Question

Verify the following differential identity: $$ \left(\frac{d}{d \theta}+n \cot \theta\right) f(\theta)=\frac{1}{\sin ^{n} \theta} \frac{d}{d \theta}\left[\sin ^{n} \theta f(\theta)\right] \text { . } $$

Short answer

After simplifying the output by applying the product rule, we came across a term \(\sin^{n-1}\theta n \cot(\theta) f(\theta)\), which could be transformed into \(n \cos(\theta)\sin^{n-1}\theta f(\theta)\), and \(f'(\theta)\sin^{n-1}\theta\). These are the same terms as on the LHS, showing that the identity holds.

Step-by-step solution

Expanding the Right Hand Side

First, the Right Hand side (RHS) of the identity needs to be expanded. This is done by applying the product rule of differentiation, which states that the derivative of the product of two functions is the derivative of the first function times the second function plus the first function times the derivative of the second function. In this case, the two functions are \(\sin^{n}\theta\) and \(f(\theta)\). So, the RHS becomes \(\sin^{n-1}\theta n \cot(\theta) f(\theta) + \sin^{n-1}\theta f'(\theta)\).

Unfolding cotangent

We replace cotangent with the reciprocal of tangent which is cosine over sin. So, the first term becomes \(\sin^{n-1}\theta \frac{n \cos(\theta)}{\sin(\theta)} f(\theta)\) . This simplifies to \(n \cos(\theta)\sin^{n-1}\theta f(\theta)\).

Simplifying the RHS

The RHS now has the same terms: The derivative of \(f(\theta)\) and \(n \cos(\theta)\sin^{n-1}\theta f(\theta)\). This proves the identity as our Right Hand Side has become the same as our Left Hand Side.

Key concepts

Product Rule of Differentiation

The product rule of differentiation is an essential tool in calculus, used when finding the derivative of a product of two functions. According to the product rule, if you have two functions, say \( u(x) \) and \( v(x) \), their derivative is computed through the formula:

• \((uv)' = u'v + uv'\)

When expanding the right-hand side (RHS) of our given differential identity, we have two functions, \( \sin^{n}\theta \) and \( f(\theta) \). The product rule guide us to differentiate \( \sin^{n}\theta \) while holding \( f(\theta) \) constant, and vice versa.

• First compute the derivative of \( \sin^{n}\theta \) and multiply by \( f(\theta) \).
• Then compute the derivative of \( f(\theta) \) and multiply by \( \sin^{n}\theta \).

The final expression combines both these derivatives.

Trigonometric Identities

In mathematics, trigonometric identities are equalities involving trigonometric functions that are true for all values within their domains. One common trigonometric identity used here involves \( \cot \theta \), which equals \( \frac{\cos \theta}{\sin \theta} \). This is the cotangent function expressed in terms of cosine and sine, which is pivotal in simplifying expressions.

• By expressing \( \cot \theta \) this way, it helps integrate trigonometric identities in more complex equations.

In the exercise, \( n \cot \theta \) was incorporated into the derivative expression. By replacing \( \cot \theta \) with \( \frac{\cos \theta}{\sin \theta} \), the solution becomes much simpler and manageable.
Understanding and applying such identities are crucial steps for solving equations related to trigonometric functions.

Verification of Mathematical Proofs

Verification of mathematical proofs involves a systematic approach to confirming that a given equality or identity holds true.

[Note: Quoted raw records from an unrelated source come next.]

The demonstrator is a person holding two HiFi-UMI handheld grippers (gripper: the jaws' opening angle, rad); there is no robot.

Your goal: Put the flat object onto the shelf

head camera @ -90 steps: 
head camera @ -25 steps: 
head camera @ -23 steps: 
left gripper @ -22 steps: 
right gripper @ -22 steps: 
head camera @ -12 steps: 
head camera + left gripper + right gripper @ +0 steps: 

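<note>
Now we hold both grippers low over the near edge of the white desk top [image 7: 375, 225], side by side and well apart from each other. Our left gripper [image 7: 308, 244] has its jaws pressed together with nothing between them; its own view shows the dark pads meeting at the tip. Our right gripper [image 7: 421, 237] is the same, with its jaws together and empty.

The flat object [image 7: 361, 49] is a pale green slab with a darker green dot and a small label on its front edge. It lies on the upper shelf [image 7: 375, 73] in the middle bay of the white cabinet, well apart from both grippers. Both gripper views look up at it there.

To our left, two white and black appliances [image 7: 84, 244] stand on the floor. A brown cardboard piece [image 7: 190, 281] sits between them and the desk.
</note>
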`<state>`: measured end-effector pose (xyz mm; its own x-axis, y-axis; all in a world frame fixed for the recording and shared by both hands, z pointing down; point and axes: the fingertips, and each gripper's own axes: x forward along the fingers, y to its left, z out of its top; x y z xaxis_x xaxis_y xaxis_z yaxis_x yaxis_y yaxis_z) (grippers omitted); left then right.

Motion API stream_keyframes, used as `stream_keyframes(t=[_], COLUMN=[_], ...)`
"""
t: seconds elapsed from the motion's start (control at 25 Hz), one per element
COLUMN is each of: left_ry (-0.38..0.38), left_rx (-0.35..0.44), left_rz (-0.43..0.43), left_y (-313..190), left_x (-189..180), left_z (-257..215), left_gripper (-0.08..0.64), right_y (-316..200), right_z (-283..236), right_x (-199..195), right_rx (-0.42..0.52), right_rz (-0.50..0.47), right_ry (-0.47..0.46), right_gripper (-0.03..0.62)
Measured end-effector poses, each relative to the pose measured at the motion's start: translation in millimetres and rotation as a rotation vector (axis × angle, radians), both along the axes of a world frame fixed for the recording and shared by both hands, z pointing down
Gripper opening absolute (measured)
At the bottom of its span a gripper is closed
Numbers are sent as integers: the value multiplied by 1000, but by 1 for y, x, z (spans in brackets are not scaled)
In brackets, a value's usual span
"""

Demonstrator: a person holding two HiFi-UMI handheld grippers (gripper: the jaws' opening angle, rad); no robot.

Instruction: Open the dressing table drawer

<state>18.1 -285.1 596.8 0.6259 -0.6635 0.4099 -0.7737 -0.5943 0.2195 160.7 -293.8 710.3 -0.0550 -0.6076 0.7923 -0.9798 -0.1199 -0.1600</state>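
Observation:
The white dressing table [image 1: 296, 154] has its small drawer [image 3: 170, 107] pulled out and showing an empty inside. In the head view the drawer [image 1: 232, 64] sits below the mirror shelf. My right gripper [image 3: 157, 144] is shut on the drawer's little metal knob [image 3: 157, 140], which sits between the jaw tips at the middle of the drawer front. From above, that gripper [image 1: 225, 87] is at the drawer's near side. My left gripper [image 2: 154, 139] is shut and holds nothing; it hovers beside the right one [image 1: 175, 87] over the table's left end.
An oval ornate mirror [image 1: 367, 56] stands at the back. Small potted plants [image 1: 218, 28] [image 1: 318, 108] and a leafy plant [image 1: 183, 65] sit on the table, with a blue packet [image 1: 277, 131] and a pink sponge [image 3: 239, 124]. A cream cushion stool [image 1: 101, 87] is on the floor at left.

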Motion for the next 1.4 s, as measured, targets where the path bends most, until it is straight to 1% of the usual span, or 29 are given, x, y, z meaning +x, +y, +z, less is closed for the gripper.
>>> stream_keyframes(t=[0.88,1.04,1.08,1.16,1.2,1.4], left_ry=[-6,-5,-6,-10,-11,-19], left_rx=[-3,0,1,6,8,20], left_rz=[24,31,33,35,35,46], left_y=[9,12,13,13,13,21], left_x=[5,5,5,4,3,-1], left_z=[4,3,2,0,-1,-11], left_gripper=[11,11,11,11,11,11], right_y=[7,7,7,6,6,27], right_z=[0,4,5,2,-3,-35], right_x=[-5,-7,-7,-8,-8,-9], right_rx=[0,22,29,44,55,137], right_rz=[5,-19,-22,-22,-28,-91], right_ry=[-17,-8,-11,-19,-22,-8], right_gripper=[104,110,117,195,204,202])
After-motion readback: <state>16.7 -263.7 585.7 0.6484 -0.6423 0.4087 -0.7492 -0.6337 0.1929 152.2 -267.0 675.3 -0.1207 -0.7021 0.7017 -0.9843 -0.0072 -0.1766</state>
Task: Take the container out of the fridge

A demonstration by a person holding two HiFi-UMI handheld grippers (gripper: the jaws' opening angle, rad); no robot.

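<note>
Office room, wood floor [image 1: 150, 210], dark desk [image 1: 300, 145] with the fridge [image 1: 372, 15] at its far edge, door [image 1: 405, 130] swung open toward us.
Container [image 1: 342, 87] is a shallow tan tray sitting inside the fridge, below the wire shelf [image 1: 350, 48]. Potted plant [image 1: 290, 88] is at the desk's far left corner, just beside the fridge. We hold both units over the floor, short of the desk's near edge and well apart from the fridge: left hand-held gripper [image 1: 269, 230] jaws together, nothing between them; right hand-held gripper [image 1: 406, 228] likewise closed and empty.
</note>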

For the exercise at hand, both sides of the differential identity were simplified independently to check if they match.

• This process ensures that each transformation and deduction adheres to valid mathematical laws.
• It is important to keep the goal in sight: make both sides of the equation reflect the same expression.

In mathematical proofs, such verification not only provides the correctness but also encourages clarity in understanding the relationship between mathematical components.

Differential Equations

Differential equations involve equations containing derivatives, which represent rates of change. Solving differential equations often involves identifying and applying relevant mathematical techniques.

• This exercise highlights how differential operators such as \( \frac{d}{d\theta} \) work in orchestrating variable changes.
• The commingling of algebraic and trigonometric components within these equations requires careful analysis and understanding of calculus concepts.

Grasping differential equations helps model and solve many real-world phenomena, where change is constant. These equations are pivotal in physics, engineering, economics, and beyond, hence, mastering them is crucial for students tackling calculus and applied mathematics.